The Pre-Industrial Baseline
The Intergovernmental Panel on Climate Change (IPCC) has just released the ‘Summary for Policymakers’ for its Sixth Assessment Report (AR6). We will work through its conclusions and recommendations in future posts. This is an important report. However, as is usual with IPCC reports, it is not an easy read. The following is the opening paragraph.

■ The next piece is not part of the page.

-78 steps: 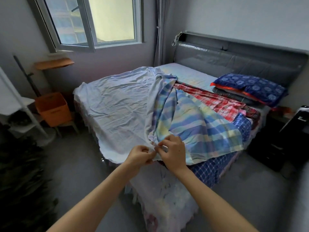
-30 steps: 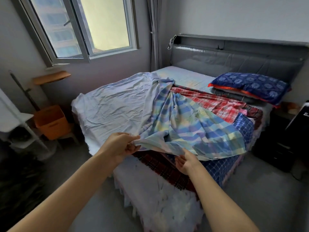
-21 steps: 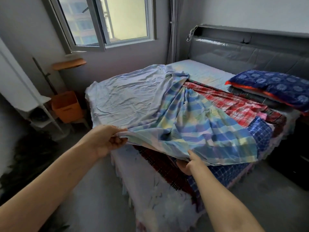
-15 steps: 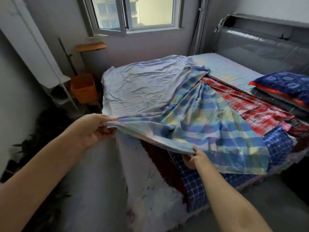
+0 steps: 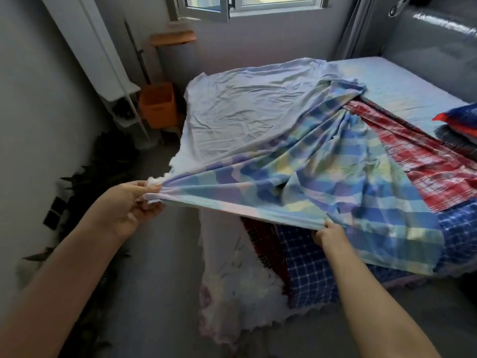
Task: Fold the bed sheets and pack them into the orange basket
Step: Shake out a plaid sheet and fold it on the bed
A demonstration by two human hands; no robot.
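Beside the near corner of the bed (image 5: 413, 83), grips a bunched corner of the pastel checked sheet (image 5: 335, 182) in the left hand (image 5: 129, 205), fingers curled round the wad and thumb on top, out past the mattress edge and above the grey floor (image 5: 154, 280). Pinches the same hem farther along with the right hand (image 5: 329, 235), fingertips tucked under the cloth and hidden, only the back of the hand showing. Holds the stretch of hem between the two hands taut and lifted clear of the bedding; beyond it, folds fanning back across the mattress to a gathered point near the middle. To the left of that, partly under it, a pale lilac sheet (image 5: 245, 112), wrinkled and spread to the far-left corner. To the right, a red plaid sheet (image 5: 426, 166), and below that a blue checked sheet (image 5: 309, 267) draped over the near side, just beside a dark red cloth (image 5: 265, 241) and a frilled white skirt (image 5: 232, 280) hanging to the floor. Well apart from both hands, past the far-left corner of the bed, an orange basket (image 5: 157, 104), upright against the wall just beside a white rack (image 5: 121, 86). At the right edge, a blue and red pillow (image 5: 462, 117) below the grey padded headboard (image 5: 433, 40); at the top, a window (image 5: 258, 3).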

This Synthesis Report (SYR) of the IPCC Sixth Assessment Report (AR6) summarises the state of knowledge of climate change, its widespread impacts and risks, and climate change mitigation and adaptation. It integrates the main findings of the Sixth Assessment Report (AR6) based on contributions from the three Working Groups, and the three Special Reports. The summary for Policymakers (SPM) is structured in three parts: SPM.A Current Status and Trends, SPM.B Future Climate Change, Risks, and Long-Term Responses, and SPM.C Responses in the Near Term.
It is hardly attention-grabbing.
But first, I would like to consider the widely used term ‘pre-industrial’ baseline.
The following chart was provided by the UK Met Office. It shows temperature changes compared to the 1951-1980 average. The first thing a person notices is the rapid increase in global temperatures since about 1970. If the trend continues, then we reach the 1.5°C threshold sometime around the year 2040.
But the chart provides two other insights. First, we see that, in the period 1940 to 1970 temperatures hardly changed at all. Yet this was a time on growing industrial activity around the world. That energy for that activity came from fossil fuels, which generate greenhouse gases.
The second insight is to do with the period 1880-1910. Temperatures went down during that period, even though industrialization continued its relentless growth. Presumably factors other than human activity were the cause of that temperature decrease.
One of the themes of this site, and of the books that we are writing, is that climate change is an immensely complex process — one that involves many feedback loops, many of which we do not fully understand, and some of which have not even been identified. The chart shows that many factors are at play when it comes to climate change. Some of these factors can be sudden — volcanic eruptions and meteor strikes are examples. Other feedback factors, such as increased uptake of carbon dioxide by plant life, are more gradual.